"Your life is controlled by what you focus on."
"Just focus." "Don't focus too much on that." "Adjust your focus." "Focus on what you want." That can be a scary reality. Getting the focus just right is difficult.
We hear these comments all the time yet, do we really know what that means for our lives? Should we have near-sighted focus or far-sighted focus? Do we focus on the pieces of the puzzle or the overall project itself? We hear contradictory words of advice. For instance, we are told to focus on the little things in life yet we should be seeing the big picture.
Have you ever tried to guess what something is with a close up photo? Or what about images changes based upon your viewing angle?
Can you see both the old and young lady?
With these images in mind, we can now visualize how perspective changes our focus. We can also see that nearsightedness and farsightedness can affect the way in which we perceive objects.
In life, it is very easy to get in a fixated frame of mind.
When situations in life do not go the way we may have desired or expected, we can become immersed in a negative state of mind. We view small modifications to our lives as big obstacles standing in the way of our happiness. Rather than choosing to notice how trials in life develop character, persistence, patience, and growth, we see how they affect us short-term.
We focus too significantly on the fact that our shoes are falling apart instead of realizing that they are worn due to the distances we have traveled. We see torn up soles rather than built up souls and worn down heels rather than how we have been healed.
In life's valleys, we choose nearsightedness. It is easier for us to set up camp rather than climb back up the mountain. We get stuck. Stuck in a narrow frame of mind. Stuck in a place with an open door of opportunity yet a closed mind of doubt.

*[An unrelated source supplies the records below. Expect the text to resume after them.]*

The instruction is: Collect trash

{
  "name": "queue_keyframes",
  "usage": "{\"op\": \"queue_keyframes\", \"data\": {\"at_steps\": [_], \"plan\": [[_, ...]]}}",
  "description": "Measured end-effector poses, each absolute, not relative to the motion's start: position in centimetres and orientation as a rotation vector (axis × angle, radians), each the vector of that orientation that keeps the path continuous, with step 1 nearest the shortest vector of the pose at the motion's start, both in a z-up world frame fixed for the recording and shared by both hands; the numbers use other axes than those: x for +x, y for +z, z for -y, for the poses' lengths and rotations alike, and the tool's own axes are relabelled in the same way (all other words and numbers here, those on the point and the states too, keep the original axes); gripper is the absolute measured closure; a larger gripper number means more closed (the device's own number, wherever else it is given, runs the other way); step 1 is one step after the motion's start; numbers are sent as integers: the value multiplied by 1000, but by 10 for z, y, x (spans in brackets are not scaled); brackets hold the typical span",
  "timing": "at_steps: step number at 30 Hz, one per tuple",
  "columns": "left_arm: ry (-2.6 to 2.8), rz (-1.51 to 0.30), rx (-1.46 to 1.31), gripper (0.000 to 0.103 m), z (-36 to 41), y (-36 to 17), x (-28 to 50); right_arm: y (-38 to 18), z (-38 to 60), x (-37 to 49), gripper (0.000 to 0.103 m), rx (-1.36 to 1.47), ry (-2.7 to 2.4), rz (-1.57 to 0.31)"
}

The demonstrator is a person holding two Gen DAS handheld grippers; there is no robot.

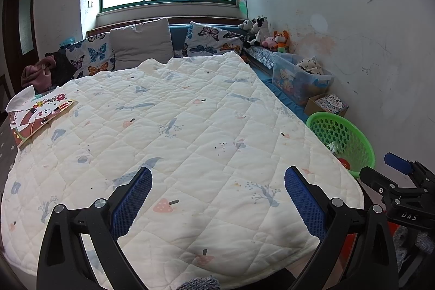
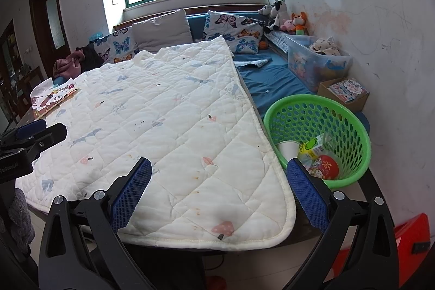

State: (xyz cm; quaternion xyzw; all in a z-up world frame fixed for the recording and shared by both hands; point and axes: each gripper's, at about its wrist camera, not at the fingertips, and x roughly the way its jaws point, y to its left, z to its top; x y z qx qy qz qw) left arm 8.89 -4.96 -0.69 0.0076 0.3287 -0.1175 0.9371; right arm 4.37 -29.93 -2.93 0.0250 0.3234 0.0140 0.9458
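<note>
A: Bedroom, 1 bed, 1 quilted white cover [image 2: 168,127] spread over it. Where does the trash stand?

B: Item 1: green basket [image 2: 350,110], just beside the cover's right edge. Contents: 1 white paper cup [image 2: 288,150], 1 green-and-yellow carton [image 2: 312,147], 1 red round wrapper [image 2: 327,166].

A: Hand-held grippers?

B: Left hand-held gripper [image 1: 217,205]: jaws spread wide, holding nothing, above the cover's near end. Right hand-held gripper [image 2: 218,204]: likewise released and empty, its right finger near the basket.

A: Anything left to collect?

B: Possibly 1 lot of printed paper sheets [image 1: 38,116] at the cover's far left edge; trash or not, I cannot tell.

A: Handling advice?

B: My judgement: use the left hand-held gripper, pinch the paper at a free edge, lift it flat, and carry it clear across the cover to the basket.
</note>
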Motion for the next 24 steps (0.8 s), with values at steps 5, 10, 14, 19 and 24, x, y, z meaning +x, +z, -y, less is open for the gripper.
{"op": "queue_keyframes", "data": {"at_steps": [5,10,14,19,24], "plan": [[-241,-673,15,8,51,-7,89,-30,299,44,4,50,27,-658],[-243,-675,15,8,55,-9,89,-30,299,44,4,50,29,-661],[-244,-675,13,8,53,-8,89,-30,299,44,4,50,29,-660],[-252,-669,8,8,58,-9,89,-30,299,44,4,51,31,-660],[-251,-670,4,8,61,-10,88,-30,297,45,4,50,32,-663]]}}
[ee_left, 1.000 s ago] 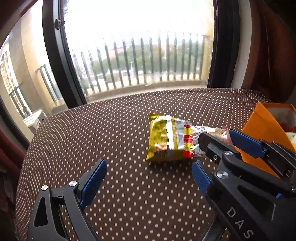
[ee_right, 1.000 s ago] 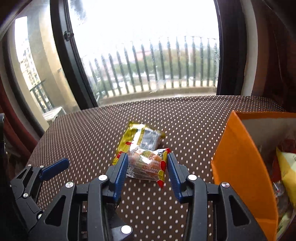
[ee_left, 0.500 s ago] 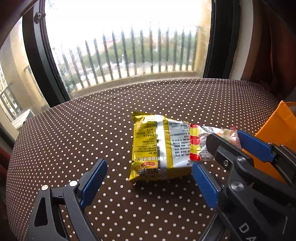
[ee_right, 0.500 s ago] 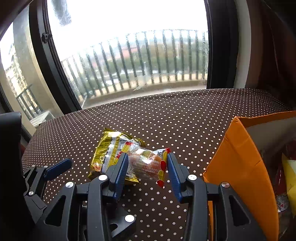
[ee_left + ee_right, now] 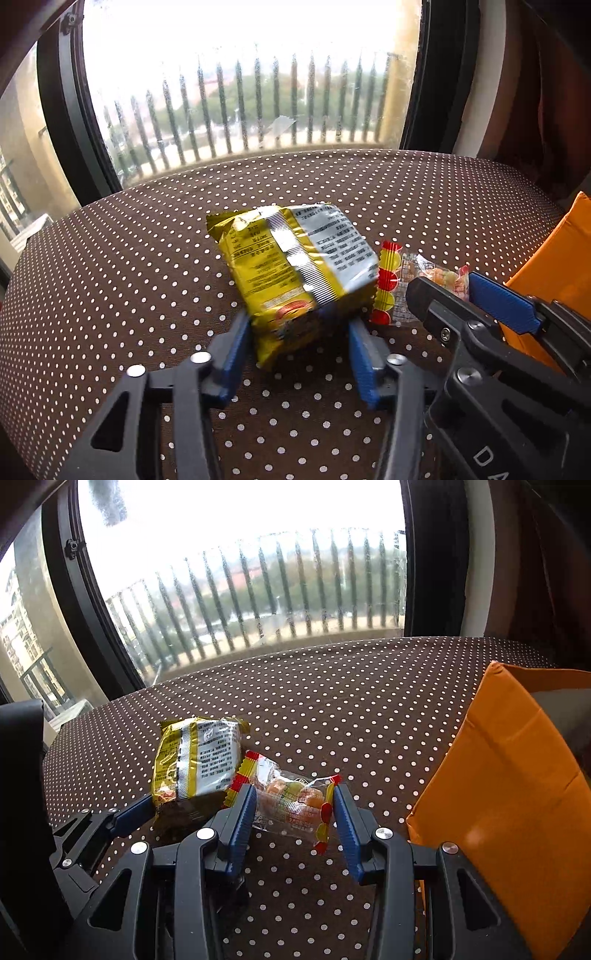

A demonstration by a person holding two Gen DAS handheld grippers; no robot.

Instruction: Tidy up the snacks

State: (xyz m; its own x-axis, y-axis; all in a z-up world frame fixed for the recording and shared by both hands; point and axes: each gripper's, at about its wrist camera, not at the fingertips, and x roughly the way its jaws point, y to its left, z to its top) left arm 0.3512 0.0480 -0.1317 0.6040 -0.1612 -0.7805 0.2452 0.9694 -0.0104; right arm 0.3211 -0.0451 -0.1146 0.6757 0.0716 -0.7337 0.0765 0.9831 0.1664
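Beside orange box [image 5: 509, 775] (near wall): both packets.

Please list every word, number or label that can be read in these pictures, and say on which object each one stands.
"DA": white letters on the right gripper body, cut off by the picture edge.
Yellow snack packet: dense print and a barcode, too small and blurred to read.
Clear candy packet: faint print, not readable.
Orange box: no text visible.

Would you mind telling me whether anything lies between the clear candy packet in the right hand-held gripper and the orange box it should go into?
Nothing visible does. The clear candy packet sits between the fingers of the right hand-held gripper, and only bare dotted tablecloth separates it from the orange box. The yellow snack bag lies on the opposite side.
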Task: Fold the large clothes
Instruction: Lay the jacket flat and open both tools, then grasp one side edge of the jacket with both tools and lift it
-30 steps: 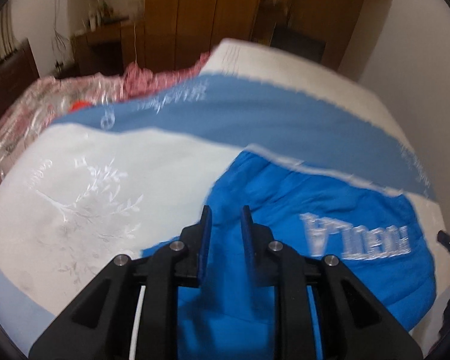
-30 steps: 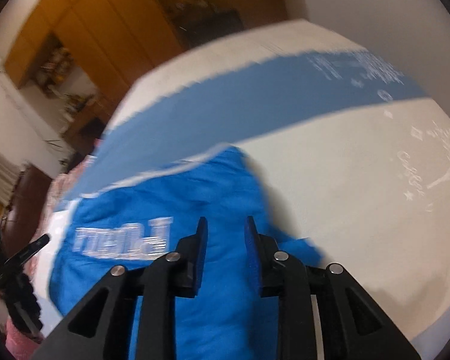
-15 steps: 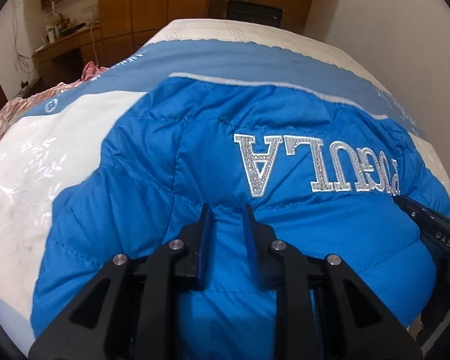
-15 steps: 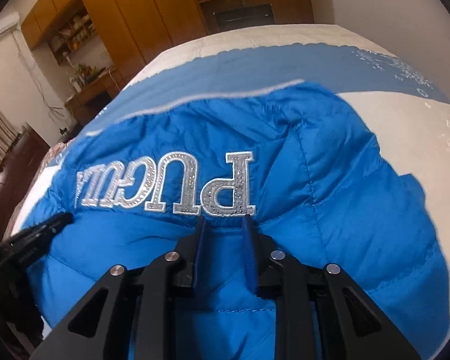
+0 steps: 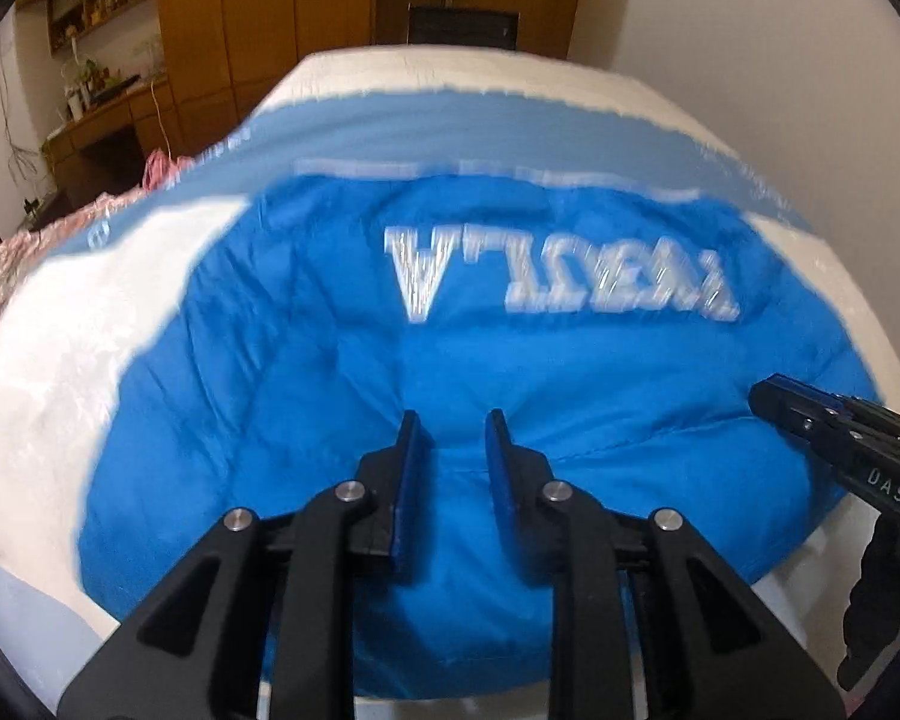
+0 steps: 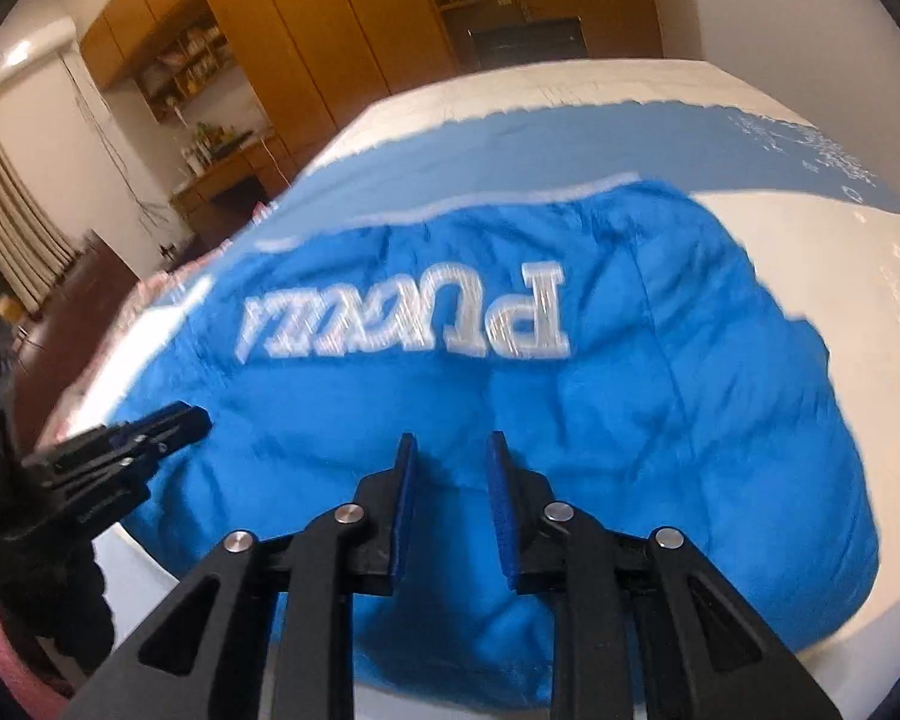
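A bright blue puffy jacket [image 5: 510,408] with silver lettering lies spread on the bed; it also fills the right wrist view [image 6: 570,396]. My left gripper [image 5: 448,420] is at the jacket's near edge, its jaws a little apart with blue fabric between them. My right gripper [image 6: 446,441] stands the same way at the near edge, further right. Each gripper shows in the other's view: the right one [image 5: 834,426] and the left one [image 6: 120,444]. Whether the pads pinch the cloth is unclear.
The bed has a white cover [image 5: 60,360] with a pale blue band [image 5: 450,132]. A pink floral bundle [image 5: 6,264] lies at the bed's left. Wooden wardrobes [image 6: 342,30] and a cluttered desk [image 5: 102,108] stand behind. A white wall [image 5: 750,30] is on the right.
The jacket, bunched and partly off to one side a second ago, now lies spread flat across the bed. Both views have pulled back slightly and blur with motion.
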`<action>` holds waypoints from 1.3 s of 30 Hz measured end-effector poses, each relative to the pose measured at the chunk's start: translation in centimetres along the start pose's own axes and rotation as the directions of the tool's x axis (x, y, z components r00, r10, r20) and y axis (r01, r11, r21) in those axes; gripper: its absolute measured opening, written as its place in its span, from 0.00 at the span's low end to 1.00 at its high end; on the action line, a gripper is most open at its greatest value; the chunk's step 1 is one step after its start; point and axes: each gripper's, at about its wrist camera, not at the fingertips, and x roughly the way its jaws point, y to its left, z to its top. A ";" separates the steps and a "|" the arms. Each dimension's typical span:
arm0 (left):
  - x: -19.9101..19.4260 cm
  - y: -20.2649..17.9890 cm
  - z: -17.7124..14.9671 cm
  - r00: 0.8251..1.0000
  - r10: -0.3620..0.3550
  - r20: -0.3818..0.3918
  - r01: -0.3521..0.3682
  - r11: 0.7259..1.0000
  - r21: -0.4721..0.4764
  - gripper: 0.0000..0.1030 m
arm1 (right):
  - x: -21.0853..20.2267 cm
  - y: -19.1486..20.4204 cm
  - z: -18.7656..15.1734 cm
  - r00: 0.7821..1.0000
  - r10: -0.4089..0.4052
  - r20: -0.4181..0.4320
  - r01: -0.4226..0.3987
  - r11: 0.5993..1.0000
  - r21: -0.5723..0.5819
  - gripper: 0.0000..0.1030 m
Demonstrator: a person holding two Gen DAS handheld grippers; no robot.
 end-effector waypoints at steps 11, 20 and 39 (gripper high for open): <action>-0.1 1.4 0.8 0.998 -0.017 -0.057 0.016 0.999 -0.030 0.22 | -0.5 -0.6 0.7 0.998 0.023 -0.062 -0.023 1.000 0.003 0.21; -5.4 12.3 3.5 0.999 -0.033 -0.027 0.028 0.985 -0.168 0.72 | -7.9 -11.8 5.4 0.996 0.088 0.019 -0.090 0.960 0.266 0.66; 2.7 17.8 3.3 0.944 -0.300 -0.141 0.235 0.905 -0.354 0.80 | 0.2 -18.3 5.5 0.943 0.269 -0.197 -0.170 0.896 0.411 0.80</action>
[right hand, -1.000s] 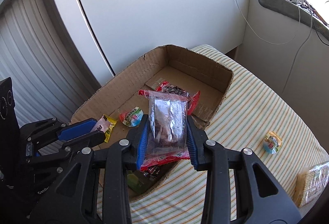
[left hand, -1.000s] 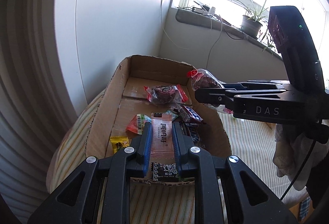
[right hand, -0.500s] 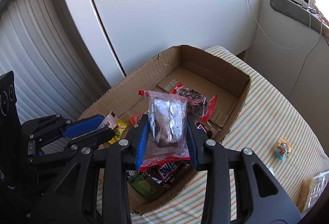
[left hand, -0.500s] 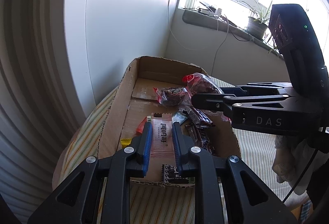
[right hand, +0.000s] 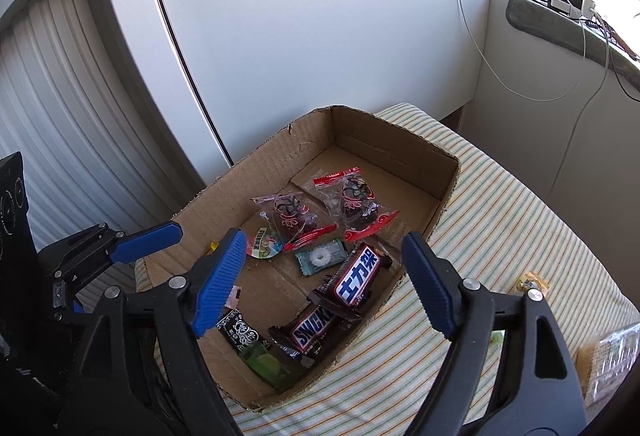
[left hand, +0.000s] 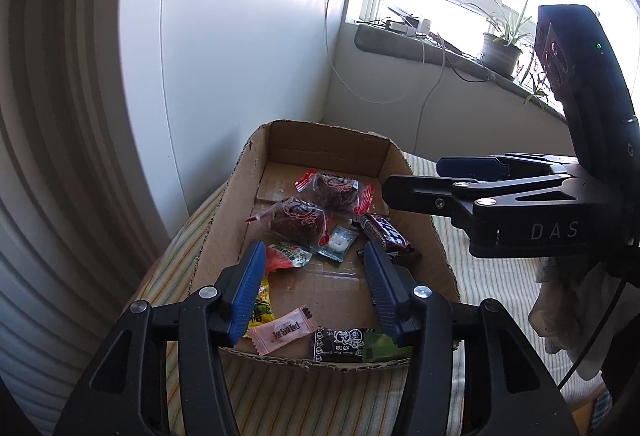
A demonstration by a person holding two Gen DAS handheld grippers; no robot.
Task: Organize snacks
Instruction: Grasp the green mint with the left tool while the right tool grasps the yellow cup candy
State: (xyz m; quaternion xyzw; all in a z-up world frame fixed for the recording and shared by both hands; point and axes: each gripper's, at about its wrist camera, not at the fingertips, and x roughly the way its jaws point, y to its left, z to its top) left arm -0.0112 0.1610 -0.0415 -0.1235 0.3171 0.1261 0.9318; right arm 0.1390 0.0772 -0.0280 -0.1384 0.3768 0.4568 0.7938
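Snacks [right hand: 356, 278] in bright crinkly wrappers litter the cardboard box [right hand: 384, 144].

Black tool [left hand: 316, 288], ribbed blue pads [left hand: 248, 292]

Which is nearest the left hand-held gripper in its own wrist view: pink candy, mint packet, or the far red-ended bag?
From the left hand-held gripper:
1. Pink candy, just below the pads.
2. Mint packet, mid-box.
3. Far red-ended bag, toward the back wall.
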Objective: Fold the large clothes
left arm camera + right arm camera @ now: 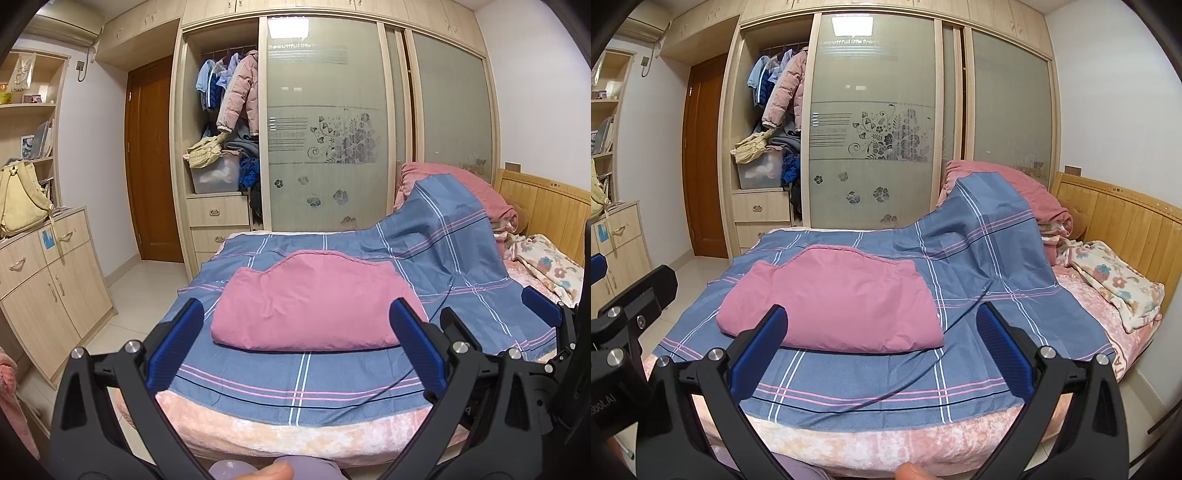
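A pink padded garment (314,306) lies folded into a thick rectangle on a blue plaid sheet (295,373) spread over the bed. It also shows in the right wrist view (834,302). My left gripper (295,314) is open and empty, held above the bed's near edge in front of the garment. My right gripper (882,321) is open and empty, beside the left one and a little right of the garment. The right gripper's blue pad (541,306) shows at the right edge of the left wrist view.
The sheet rises over a pile of pink bedding (1015,184) at the far right. A floral blanket (1115,280) lies by the wooden headboard (1126,218). A wardrobe with glass doors (325,122) stands behind the bed. A low cabinet (48,288) with a yellow backpack (18,199) is at the left.
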Tool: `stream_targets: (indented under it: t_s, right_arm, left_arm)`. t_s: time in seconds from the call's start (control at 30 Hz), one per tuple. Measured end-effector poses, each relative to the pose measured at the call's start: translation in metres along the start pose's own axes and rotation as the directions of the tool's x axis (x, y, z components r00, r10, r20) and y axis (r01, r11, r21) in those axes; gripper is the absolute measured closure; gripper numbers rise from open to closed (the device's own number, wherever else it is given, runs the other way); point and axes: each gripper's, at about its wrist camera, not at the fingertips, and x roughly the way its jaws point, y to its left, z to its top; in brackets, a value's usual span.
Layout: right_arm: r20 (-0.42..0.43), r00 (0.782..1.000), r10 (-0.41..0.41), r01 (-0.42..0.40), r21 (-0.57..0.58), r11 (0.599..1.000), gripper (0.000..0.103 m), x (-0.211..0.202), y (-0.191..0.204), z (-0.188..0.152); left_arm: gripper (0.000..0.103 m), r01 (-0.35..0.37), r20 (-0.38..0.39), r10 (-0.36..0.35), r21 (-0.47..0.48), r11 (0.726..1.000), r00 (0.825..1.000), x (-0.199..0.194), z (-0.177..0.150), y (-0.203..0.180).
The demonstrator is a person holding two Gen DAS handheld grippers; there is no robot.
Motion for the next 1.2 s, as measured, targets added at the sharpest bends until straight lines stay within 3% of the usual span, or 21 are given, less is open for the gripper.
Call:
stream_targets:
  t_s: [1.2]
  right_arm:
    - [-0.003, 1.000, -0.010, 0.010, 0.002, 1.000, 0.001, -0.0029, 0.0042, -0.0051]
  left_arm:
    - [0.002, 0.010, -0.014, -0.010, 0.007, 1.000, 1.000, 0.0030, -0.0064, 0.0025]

Atop life's mountains, we face the other extreme. We see the big picture yet fail to acknowledge each step and tool that got us there. We stand at the top of those mountains with our hands up above our heads; congratulating ourselves for our big accomplishment. What about the sun that lit the way, the path that kept us on track, the wind that cooled us off when we felt as though we could not take another step, and the dirt beneath our feet that acted as a solid foundation in which to climb?
We are told to focus but are not told how.
We need to find balance. We need to be people of hope yet people of humility. Finding ways in which to be grateful in life's hardships and ways in which to be appreciative in life's successes and triumphs is hard and touchy.
This balance of nearsightedness and farsightedness, however, can give us perfect vision.